The new restaurant, which will seat about 200, will be situated near Mount Auburn Road and Route K, in Auburn Park Place, a new commercial retail complex that was announced a week ago.

The Ruby Tuesday group includes more than 200 restaurants, including Kentucky Oak Mall at Paducah, Ky., and Illinois Center Mall at Marion, Ill.

Other Ruby Tuesday operations in Missouri include two restaurants in the St. Louis area and one at Branson.

The Sweet Stop has a new owner and a new name.

Brad and Pam Eggimann of Jackson recently purchased the bakery at 2000 William St. in Cape Girardeau.

"We have renamed it the Sweet Shop," Eggimann said.

The bakery is open from 5 a.m. to 4:30 p.m. Monday through Friday and from 5 to noon Saturdays.

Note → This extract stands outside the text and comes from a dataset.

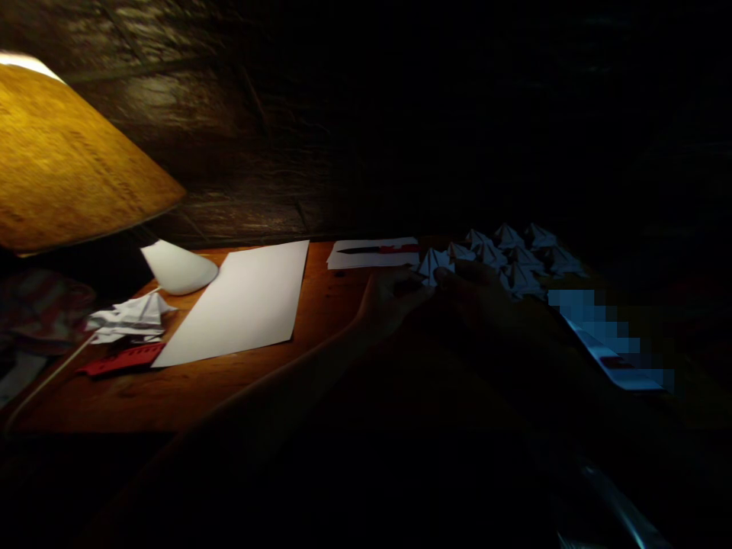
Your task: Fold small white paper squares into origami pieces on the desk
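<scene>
Left hand (390,293) and right hand (477,286) pinch a paper fold (433,267), fingers at both sides, likely to steady it; more folds (519,259) bunch at right, probably saving space.

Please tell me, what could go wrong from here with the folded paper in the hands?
The right hand is close to the grouped, folded white paper shapes and might knock them. The dark-bladed, red-handled knife lies near the left hand; a careless reach could cut. Deep shadow dims the hands, so the folds of the white, pointed paper shape they hold may be misjudged.
</scene>
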A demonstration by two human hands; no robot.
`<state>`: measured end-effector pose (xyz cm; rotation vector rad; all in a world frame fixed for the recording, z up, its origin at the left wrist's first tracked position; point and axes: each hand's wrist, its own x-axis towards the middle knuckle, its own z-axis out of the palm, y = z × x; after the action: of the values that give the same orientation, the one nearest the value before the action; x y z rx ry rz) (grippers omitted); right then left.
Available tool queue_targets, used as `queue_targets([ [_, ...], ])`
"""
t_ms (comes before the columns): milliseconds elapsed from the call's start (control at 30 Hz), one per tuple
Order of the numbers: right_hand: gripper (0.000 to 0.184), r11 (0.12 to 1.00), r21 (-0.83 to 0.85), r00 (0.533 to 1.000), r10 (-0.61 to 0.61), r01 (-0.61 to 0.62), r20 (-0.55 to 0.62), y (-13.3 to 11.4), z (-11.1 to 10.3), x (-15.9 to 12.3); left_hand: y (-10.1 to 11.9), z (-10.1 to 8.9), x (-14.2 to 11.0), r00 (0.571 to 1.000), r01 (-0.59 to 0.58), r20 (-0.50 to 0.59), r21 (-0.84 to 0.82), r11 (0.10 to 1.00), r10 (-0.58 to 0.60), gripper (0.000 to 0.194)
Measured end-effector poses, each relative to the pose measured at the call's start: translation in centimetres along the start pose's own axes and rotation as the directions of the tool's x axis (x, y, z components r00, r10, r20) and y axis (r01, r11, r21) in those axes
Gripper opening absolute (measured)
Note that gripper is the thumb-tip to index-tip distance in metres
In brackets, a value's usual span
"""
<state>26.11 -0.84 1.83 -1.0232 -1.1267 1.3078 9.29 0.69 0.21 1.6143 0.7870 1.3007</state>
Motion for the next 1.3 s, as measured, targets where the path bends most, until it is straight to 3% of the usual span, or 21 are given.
queue_targets([
  [233, 0.042, 0.973, 0.230, 0.998, 0.022, -0.033, 0.050, -0.1, 0.3, -0.2, 0.9, 0.1, -0.1, 0.997, -0.071, -0.028, 0.008, 0.997, 0.071, 0.011],
  [500, 0.039, 0.986, 0.163, 0.997, 0.020, -0.031, 0.068, -0.4, 0.5, -0.4, 0.6, 0.4, -0.2, 0.995, 0.006, -0.100, -0.020, 1.000, -0.008, 0.016],
  [667, 0.039, 0.996, 0.086, 1.000, -0.005, 0.004, 0.013, -0.8, 0.4, -0.2, 0.9, 0.5, -0.1, 0.998, 0.056, 0.010, -0.082, 0.995, -0.055, 0.023],
  [767, 0.042, 0.998, -0.020, 0.998, -0.057, 0.056, -0.020, -1.3, 0.2, -0.2, 1.3, -0.3, 0.2, 1.000, -0.011, 0.016, -0.051, 0.999, 0.011, 0.026],
  [933, 0.047, 0.953, -0.260, 0.986, -0.165, 0.154, -0.022, -1.2, -0.5, 0.1, 1.8, -1.8, 0.8, 0.983, -0.175, -0.041, 0.130, 0.976, 0.182, 0.013],
  [1133, 0.044, 0.904, -0.359, 0.970, -0.242, 0.234, 0.023, 0.1, -1.2, 0.7, 1.8, -2.3, 1.2, 0.959, -0.278, 0.018, 0.236, 0.931, 0.282, 0.010],
  [1300, 0.038, 0.913, -0.331, 0.970, -0.238, 0.239, 0.043, 0.0, -1.1, 0.4, 2.2, -2.3, 1.2, 0.936, -0.346, 0.039, 0.287, 0.893, 0.350, 0.010],
])
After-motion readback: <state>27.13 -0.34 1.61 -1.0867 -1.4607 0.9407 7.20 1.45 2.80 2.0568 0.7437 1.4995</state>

The business provides all types of bakery items -- rolls, doughnuts, wedding cakes, regular cakes, pies, cookies and breads.

"With the holidays, we'll have a good variety of Christmas cookies," Eggimann said.

The Eggimanns purchased the business from Craig Horky, who had owned the bakery since 1986.

The bakery was at 1001 Independence until 1989, when it moved to its William Street site.

Wes Kinsey also operates a business, Wedding Cakes by Wes, at the bakery. He also bakes various items for the bakery.

Kirby Company of SEMO has moved to 2119 William, more than doubling its space.

"We went from 2,400 square feet to just over 5,000 square feet," said Tim Costello, owner of the company.

The business was previously at 2008 William.

Boat notes:

INDIANAPOLIS -- The Indiana Gaming Commission intends to grant preliminary approval for riverboat casinos in Gary when the commission meets Friday.

The commission conducted hearings in Gary three months ago but had been prevented from approving licenses because the riverboat gaming law was under legal challenge.

That obstacle was lifted Nov. 21 when the state Supreme Court ruled the law constitutional.

Riverboat gambling was legalized by the General Assembly in 1993.

The companies that have applied for licenses in Gary are: Trump Hotels & Casino Resorts of New York; Barden PRC-Gary, organized by President Riverboat Casinos of St. Louis; Dunes Marina Resort & Casino Inc. of Reno, Nev.; and Lakeside Resorts of Gary.